R and RStudio in Digital Scholarship

This guide will provide an introduction to using R and RStudio in research and instruction and what resources are available in the Freedman Center,.

The Tidyverse

The tidyverse is a collection of R packages designed for data science. These packages share a common philosophy, grammar, and data structures, making it easier to learn and use them together. The tidyverse is especially known for making data manipulation, visualization, and analysis more intuitive and consistent.

The tidyverse was created to make data science in R easier, more consistent, and more intuitive, especially for people working with real-world data. Base R has many powerful functions, but they often have inconsistent syntax and naming conventions, which can be confusing for beginners. The tidyverse addresses this by emphasizing clear, readable code that follows a logical, step-by-step workflow, often using the pipe operator (%>% or |>). It also promotes the concept of “tidy data,” where each variable is a column and each observation is a row—making data analysis more predictable and efficient. The tidyverse consists of modular packages that each do one thing well but work seamlessly together, enabling a smooth transition from data import to visualization and reporting. Created by Hadley Wickham and others at RStudio in 2016, the tidyverse was also designed to support teaching and learning, offering a consistent and beginner-friendly approach to modern data science in R.

Core Features of the Tidyverse:

  • Tidy data principles: Each variable is a column, each observation is a row, and each type of observational unit is a table.
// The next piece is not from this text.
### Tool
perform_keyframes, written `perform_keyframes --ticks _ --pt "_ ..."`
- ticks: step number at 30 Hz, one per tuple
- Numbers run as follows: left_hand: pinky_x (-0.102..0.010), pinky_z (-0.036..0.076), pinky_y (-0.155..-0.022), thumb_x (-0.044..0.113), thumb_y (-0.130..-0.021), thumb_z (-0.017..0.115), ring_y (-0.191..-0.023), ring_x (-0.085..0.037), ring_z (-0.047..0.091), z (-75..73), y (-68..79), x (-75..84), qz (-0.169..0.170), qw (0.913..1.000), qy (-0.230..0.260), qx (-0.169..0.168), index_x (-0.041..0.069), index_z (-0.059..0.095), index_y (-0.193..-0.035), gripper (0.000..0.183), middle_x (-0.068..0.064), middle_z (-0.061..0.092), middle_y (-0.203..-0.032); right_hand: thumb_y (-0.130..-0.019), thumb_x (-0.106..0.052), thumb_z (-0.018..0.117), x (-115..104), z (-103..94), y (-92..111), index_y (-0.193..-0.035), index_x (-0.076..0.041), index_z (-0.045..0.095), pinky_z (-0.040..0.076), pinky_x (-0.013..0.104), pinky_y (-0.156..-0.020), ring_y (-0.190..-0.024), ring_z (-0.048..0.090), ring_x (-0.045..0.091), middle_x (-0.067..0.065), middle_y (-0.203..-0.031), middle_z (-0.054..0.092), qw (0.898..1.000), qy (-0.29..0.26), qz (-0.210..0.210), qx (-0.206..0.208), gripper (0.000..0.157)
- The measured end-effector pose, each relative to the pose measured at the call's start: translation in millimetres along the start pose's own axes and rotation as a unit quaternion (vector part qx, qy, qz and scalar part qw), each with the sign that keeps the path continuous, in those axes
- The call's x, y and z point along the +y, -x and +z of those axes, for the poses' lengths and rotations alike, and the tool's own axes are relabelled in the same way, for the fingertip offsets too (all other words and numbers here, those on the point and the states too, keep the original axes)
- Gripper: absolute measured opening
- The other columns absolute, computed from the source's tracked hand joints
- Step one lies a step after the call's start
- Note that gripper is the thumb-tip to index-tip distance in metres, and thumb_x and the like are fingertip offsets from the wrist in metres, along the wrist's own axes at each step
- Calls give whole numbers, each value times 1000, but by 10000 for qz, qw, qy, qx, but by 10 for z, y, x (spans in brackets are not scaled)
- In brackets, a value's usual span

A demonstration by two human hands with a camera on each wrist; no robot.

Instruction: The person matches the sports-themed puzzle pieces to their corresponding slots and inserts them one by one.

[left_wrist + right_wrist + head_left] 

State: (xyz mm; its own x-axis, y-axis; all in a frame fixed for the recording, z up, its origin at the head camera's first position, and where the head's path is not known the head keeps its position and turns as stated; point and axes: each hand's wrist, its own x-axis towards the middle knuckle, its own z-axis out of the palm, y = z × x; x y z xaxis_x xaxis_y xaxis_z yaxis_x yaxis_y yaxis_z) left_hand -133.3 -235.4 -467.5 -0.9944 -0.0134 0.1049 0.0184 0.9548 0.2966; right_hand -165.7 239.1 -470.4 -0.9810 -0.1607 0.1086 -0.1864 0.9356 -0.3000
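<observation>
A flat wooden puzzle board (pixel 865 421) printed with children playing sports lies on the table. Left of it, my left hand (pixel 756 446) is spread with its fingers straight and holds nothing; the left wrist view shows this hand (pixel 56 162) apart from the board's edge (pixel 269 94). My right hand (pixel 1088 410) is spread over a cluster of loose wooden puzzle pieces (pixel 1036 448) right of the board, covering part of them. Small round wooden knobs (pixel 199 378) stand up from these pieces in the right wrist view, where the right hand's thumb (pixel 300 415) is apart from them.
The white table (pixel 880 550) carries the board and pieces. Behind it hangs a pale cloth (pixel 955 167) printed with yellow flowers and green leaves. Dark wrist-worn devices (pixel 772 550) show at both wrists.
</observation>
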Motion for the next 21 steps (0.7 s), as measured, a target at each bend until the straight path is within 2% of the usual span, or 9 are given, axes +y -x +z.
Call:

  • Piping (%>%): Used to write code in a clear, readable, step-by-step style.

  • Consistent syntax and function naming across packages.

Key Packages in the Tidyverse:

These packages are all loaded when you run library(tidyverse).
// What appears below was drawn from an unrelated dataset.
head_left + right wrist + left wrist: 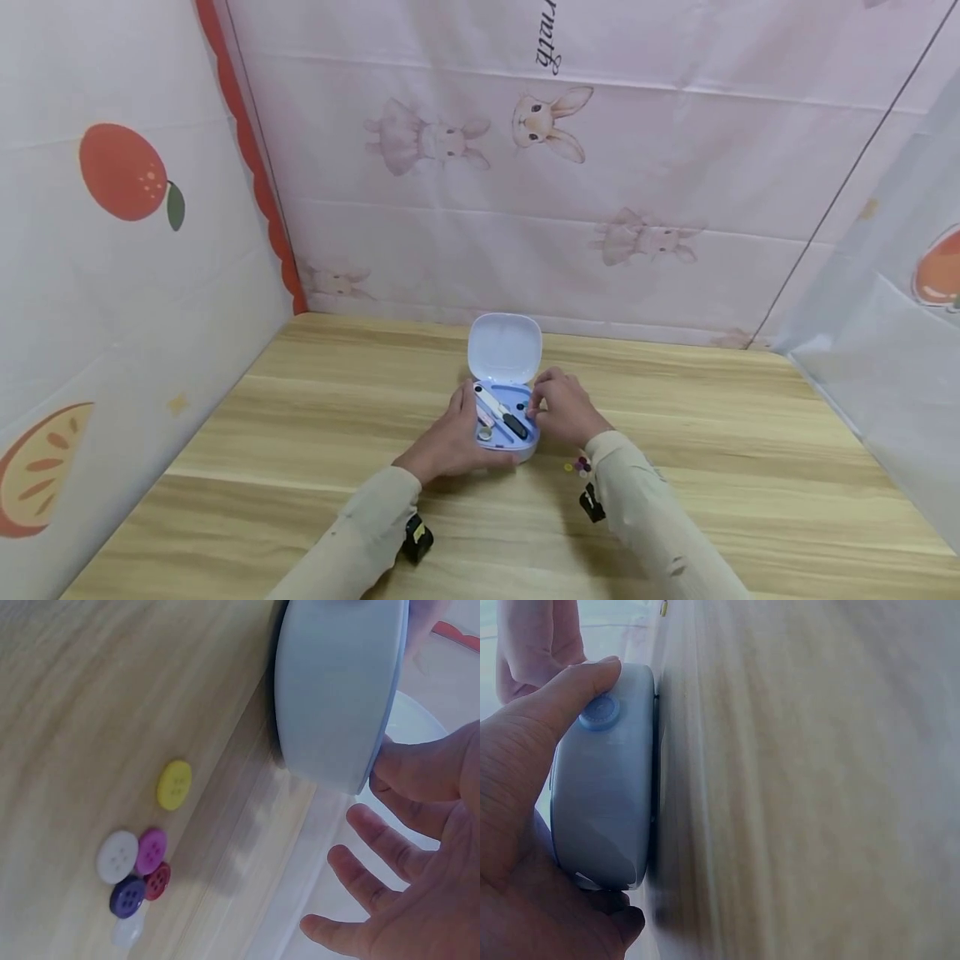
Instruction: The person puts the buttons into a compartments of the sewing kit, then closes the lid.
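Observation:
A light blue sewing kit box (527, 450) stands on the table with its lid (505, 348) raised at the back. Inside lie a white tool with a black end (512, 425), a small round item (484, 433) and dark buttons (521, 407). My left hand (457, 433) grips the box from the left, its thumb (592, 679) lying along the front wall by a round blue catch (600, 712). At the right compartment, my right hand (566, 408) has thumb and forefinger together over the rim. Its other fingers are spread in the right wrist view. Whether the fingertips pinch anything is hidden.
Several loose buttons lie on the table right of the box, among them a yellow button (174, 785), a white button (117, 856) and a dark blue button (127, 896). Printed cloth (420, 250) hangs behind the wooden table (337, 400) and at both sides.

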The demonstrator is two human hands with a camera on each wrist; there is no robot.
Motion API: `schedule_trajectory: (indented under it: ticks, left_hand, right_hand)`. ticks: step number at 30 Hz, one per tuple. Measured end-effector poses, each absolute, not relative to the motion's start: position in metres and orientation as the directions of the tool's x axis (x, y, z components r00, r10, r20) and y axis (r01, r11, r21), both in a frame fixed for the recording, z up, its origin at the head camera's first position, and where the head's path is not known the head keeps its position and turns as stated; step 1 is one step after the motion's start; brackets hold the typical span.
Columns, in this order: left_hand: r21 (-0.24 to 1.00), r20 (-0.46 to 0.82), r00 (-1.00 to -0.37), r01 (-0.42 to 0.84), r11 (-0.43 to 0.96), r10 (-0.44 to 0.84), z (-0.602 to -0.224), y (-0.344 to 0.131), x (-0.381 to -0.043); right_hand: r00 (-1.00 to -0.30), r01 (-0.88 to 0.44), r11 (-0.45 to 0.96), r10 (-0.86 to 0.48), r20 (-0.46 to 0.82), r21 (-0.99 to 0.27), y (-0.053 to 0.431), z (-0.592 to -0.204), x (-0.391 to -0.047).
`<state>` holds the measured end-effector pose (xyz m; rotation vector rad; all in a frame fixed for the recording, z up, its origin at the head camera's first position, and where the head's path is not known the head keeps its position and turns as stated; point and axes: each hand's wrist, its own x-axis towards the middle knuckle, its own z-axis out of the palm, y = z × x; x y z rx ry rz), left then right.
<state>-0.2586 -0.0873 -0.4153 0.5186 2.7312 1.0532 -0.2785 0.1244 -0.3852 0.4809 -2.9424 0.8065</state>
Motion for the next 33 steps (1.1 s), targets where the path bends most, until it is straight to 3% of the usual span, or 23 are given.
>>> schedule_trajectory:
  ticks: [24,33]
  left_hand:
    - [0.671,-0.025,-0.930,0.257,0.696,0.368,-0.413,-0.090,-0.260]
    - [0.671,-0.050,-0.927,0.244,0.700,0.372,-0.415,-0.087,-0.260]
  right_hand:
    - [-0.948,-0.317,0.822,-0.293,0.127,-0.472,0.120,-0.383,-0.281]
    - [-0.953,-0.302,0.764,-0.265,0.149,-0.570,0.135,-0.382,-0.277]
  • ggplot2 – for data visualization

  • dplyr – for data manipulation (e.g., filter, select, mutate, summarize)

  • tidyr – for tidying and reshaping data (e.g., pivoting, separating columns)

  • readr – for reading rectangular data (like CSV files)

  • tibble – a modern version of data frames

  • purrr – for functional programming and iteration

  • stringr – for string (text) processing

  • forcats – for working with categorical variables (factors)